About this exercise: For the data below, give again exactly the lines from the one containing "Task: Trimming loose" through the one containing "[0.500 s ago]", both ends included, and no others.

Data:
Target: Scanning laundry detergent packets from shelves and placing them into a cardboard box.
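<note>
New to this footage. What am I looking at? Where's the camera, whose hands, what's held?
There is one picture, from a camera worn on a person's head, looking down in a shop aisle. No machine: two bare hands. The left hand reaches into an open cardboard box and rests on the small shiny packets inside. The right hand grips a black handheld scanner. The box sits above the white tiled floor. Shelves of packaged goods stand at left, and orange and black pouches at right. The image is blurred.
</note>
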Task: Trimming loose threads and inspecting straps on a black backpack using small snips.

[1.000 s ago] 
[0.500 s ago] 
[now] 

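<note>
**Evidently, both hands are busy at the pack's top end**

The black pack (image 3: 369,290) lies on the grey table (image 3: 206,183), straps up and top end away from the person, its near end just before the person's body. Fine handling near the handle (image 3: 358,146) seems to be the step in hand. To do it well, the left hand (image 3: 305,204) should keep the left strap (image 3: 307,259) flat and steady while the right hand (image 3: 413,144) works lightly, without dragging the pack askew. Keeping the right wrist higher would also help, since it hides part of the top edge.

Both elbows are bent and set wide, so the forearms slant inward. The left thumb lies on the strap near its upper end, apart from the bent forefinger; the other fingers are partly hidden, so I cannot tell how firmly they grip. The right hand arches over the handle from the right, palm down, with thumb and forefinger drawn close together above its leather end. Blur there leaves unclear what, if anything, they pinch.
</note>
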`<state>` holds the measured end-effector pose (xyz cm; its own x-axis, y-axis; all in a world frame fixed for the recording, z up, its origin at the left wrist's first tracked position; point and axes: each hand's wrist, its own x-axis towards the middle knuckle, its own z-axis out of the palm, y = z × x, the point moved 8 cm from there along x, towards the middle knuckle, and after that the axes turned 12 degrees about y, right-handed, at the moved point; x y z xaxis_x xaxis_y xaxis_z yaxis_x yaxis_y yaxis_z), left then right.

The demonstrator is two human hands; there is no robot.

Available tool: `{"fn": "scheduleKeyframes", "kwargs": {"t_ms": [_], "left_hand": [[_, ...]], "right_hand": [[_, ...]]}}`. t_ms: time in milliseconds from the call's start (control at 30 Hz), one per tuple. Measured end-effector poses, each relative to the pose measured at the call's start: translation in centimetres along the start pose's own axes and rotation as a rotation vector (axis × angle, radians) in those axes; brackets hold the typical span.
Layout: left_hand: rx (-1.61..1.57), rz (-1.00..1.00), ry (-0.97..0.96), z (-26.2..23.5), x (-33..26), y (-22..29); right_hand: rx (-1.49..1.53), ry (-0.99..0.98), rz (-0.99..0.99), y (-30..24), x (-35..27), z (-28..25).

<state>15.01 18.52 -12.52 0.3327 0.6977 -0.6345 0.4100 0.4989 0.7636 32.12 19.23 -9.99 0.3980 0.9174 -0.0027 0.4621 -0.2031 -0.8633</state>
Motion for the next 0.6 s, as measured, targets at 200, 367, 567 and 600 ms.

Expected answer:
Task: Trimming loose threads and inspecting straps on a black backpack using small snips.

[1.000 s ago] 
[0.500 s ago] 

No further work remains on this exercise.